The Company has arms-length market-based agreements to provide certain services to TintinaGold Resources Inc. (“TintinaGold”) and Alexco Resource Corp (“Alexco”). During the three months ended February 28, 2011, the services provided were $2,000 (2010: $10,000) to TintinaGold, a related party having one director and a major shareholder in common with the Company; and $4,000 (2010: $10,000) to Alexco, a related party having two directors in common with the Company. The Company also provided exploration and management services totaling US$0.4 million for the three months ended February 28, 2011 (2010: US$0.4 million) to the Donlin Creek LLC. These transactions were in the normal course of business and are measured at the exchange amount, which is the amount agreed to by the parties. At February 28, 2011, the Company had $0.4 million receivable (November 30, 2010: $0.2 million) from related parties.

11    Segmented information

The Company’s revenues and cost of sales from external customers are generated from one reportable operating segment: sales from land and gravel and gold royalties from the Company’s operations located in Nome, Alaska. The majority of the Company’s property, plant and equipment and exploration assets are located in the United States and Canada and the geographical breakdown is shown in notes 5 and 6.

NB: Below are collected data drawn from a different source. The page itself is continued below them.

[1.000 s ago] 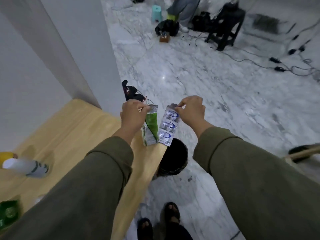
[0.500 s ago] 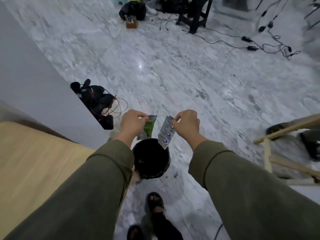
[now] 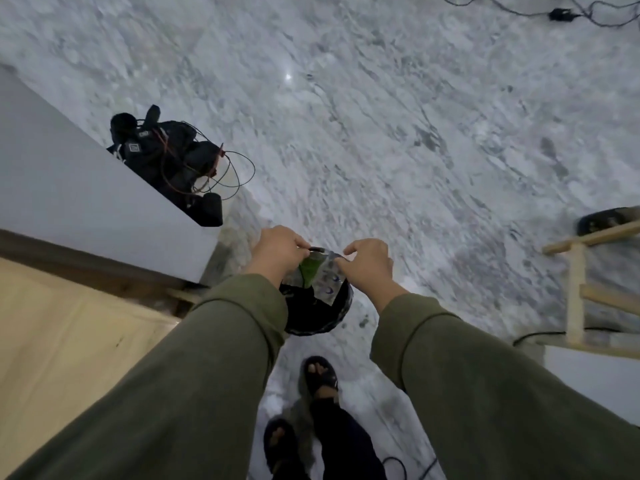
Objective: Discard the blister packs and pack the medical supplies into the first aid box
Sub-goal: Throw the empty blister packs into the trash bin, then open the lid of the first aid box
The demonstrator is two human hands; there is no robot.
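Observation:
My left hand (image 3: 277, 251) pinches a green blister pack (image 3: 309, 271) by its top edge. My right hand (image 3: 367, 263) pinches a silver blister pack (image 3: 328, 280) with blue marks the same way. Both packs hang side by side, directly over the open mouth of a black bin (image 3: 323, 311) on the floor. The packs' lower ends dip to about the bin's rim. The first aid box is out of view.
A wooden table (image 3: 69, 341) lies at my left, its edge close to the bin. A white wall (image 3: 86, 195) with black gear and cables (image 3: 173, 161) at its foot stands beyond. A wooden frame (image 3: 578, 289) is at right. My sandalled feet (image 3: 311, 403) stand on marble floor.
My view has tilted down and shifted right, away from the table. Both hands have carried the packs from above the table's edge down over the bin's mouth.

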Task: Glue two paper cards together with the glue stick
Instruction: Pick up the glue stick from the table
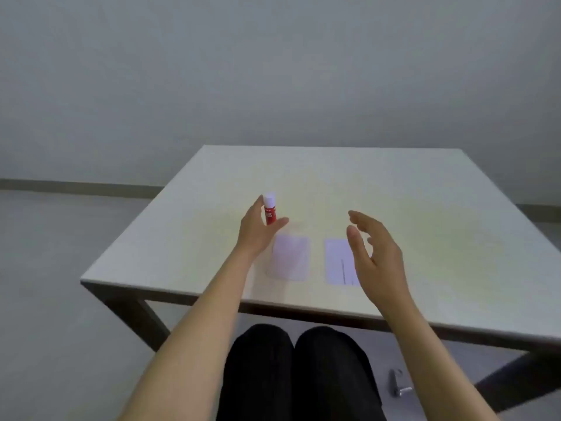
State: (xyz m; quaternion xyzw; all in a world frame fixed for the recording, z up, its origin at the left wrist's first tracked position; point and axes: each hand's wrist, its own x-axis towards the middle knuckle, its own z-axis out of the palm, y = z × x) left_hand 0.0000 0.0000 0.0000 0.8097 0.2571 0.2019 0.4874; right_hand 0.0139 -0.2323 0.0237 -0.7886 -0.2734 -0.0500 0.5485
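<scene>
My left grip loosely pinches the capped glue stick, right grip released above the cards; I could fumble it uncapping.

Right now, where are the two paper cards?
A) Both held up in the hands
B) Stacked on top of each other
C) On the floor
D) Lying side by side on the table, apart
D: the left paper card and the right paper card lie flat on the table with a gap of bare tabletop between them, neither held.
</scene>
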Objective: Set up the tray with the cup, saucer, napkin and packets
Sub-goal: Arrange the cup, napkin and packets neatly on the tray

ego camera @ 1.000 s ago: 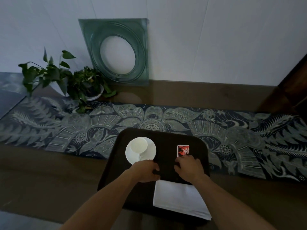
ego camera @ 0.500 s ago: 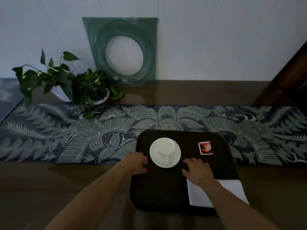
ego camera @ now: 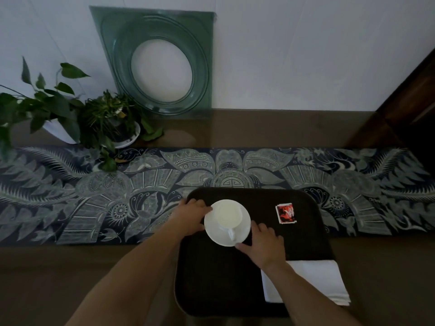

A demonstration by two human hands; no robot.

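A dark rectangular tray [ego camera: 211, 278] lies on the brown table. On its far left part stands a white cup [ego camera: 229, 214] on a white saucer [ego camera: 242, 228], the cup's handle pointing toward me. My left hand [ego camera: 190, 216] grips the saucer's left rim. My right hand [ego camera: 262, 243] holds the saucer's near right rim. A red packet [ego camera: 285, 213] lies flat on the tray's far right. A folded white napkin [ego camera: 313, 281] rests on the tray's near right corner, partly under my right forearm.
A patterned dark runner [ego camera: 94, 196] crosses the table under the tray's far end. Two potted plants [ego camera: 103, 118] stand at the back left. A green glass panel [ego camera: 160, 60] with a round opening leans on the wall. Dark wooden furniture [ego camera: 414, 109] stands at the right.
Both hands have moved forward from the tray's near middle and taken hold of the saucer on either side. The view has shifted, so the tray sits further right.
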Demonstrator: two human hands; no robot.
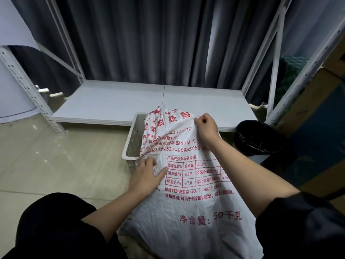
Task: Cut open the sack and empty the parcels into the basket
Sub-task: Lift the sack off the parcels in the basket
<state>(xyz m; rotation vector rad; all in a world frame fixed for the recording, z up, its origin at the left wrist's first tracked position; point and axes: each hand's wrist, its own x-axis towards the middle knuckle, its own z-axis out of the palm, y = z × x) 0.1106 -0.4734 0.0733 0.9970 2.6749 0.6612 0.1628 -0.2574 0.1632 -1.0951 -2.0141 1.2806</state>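
Item: large white woven plastic sack printed with red Chinese characters and a red-ruled table (188,184), lying in front of the person and draped forward so that its far end rests over the near rim and into the mouth of a pale grey rectangular plastic basket with perforated walls (133,139); the sack hides most of the basket's interior, and no parcels can be made out. Right hand (206,130): fingers curled, pinching a fold of the sack cloth near its upper far end, above the basket. Left hand (146,174): fingers straight and spread, laid flat on the sack's left edge just by the basket's near corner, pressing the cloth. Both forearms bare, with black sleeves at the lower corners of the view. Setting: the basket stands on a glossy beige tiled floor (56,165), touching or just short of a low light grey shelf board (130,103) of a white perforated metal rack (29,90). Behind the rack hangs a dark grey pleated curtain (140,40). To the right of the basket, near the sack's right edge, stands a round bin lined with a black plastic bag (261,139). Brown cardboard cartons (321,101) occupy the far right.
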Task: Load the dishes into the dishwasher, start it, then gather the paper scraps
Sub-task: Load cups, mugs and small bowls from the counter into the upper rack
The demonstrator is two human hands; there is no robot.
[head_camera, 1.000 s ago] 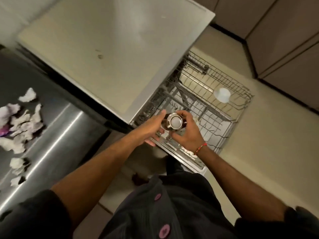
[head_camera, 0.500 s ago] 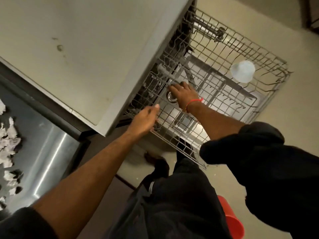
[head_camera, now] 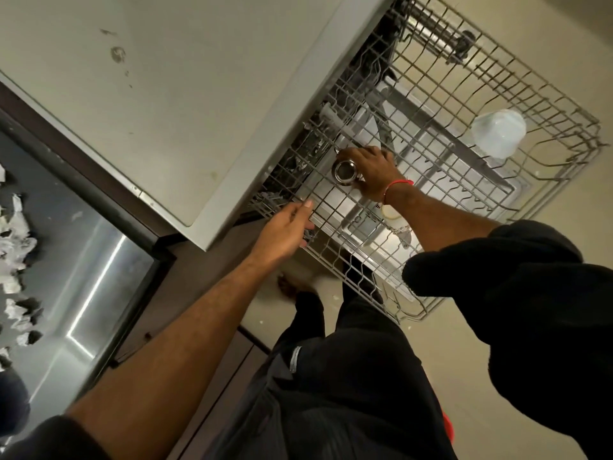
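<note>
The wire dishwasher rack stands pulled out at two o'clock, a white cup upturned near its far corner. The right hand curls round a steel cup inside the rack. At seven o'clock of that cup, the left hand reaches the rack's rim, fingers seemingly relaxed. Paper scraps lie at nine o'clock.

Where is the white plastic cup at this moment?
In the head view, the white cup sits upside down in the far right corner of the pulled-out dishwasher rack, away from both hands.
</note>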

12    Commitments and contingencies

(a)    Lease commitments

As at February 28, 2011, the Company’s aggregate commitments for operating leases totaled $4.4 million. These include the Company’s leased head office location and certain office equipment with leases ranging from one to seven years.

(b)    Legal actions

On July 15, 2009, two claims were filed in the United States District Court for the District of Alaska against NovaGold, AGC and other parties arising out of an accident on July 19, 2007, where two employees of a contractor were killed in a construction-related accident at the Company’s Rock Creek project. The claims are seeking wrongful death damages in excess of US$2.5 million. The Company and AGC filed an answer to the complaint denying all allegations and asserting certain affirmative defenses. The Company and AGC have disputed these claims and believe they have substantial and meritorious legal and factual defenses, which they intend to pursue vigorously. Indeed, the claims against AGC have been dismissed by agreement without payment of any money. However, there can be no assurance that these proceedings will be resolved in favor of NovaGold.

12 NovaGold Resources Inc.  
  Q1-2011  


Notes to Consolidated Financial Statements

13    Subsequent events

On March 7, 2011, the Company and Copper Canyon Resources Ltd (“Copper Canyon”) entered into a binding letter agreement (“Letter Agreement”) providing for the Company to acquire all outstanding common share of Copper Canyon by way of a plan of arrangement (“Arrangement”). The Letter Agreement was superseded by an arrangement agreement dated March 18, 2011. Under the Arrangement, Copper Canyon shareholders will receive common shares of NovaGold on the basis of 0.0735 of a NovaGold common share for each common share of Copper Canyon, plus one common share of a newly incorporated company (“SpinCo”) for every four Copper Canyon common shares. SpinCo will hold substantially all of Copper Canyon’s assets other than certain cash and Copper Canyon’s 40% joint venture interest in the Copper Canyon copper-gold-silver property, which will remain with Copper Canyon. The remaining 60% joint venture interest in the Copper Canyon copper-gold-silver property is held by a wholly-owned subsidiary of NovaGold.

On March 14, 2011, the Company entered into an agreement to sell its alluvial gold properties comprising 11,500 acres of fee-simple United States patented mining claims near Nome, Alaska. The claims were held by AGC. Nome Gold Alaska Corp. will pay AGC US$21.0 million in three installments, and will also provide a letter of credit for US$4.0 million as an environmental reclamation bond.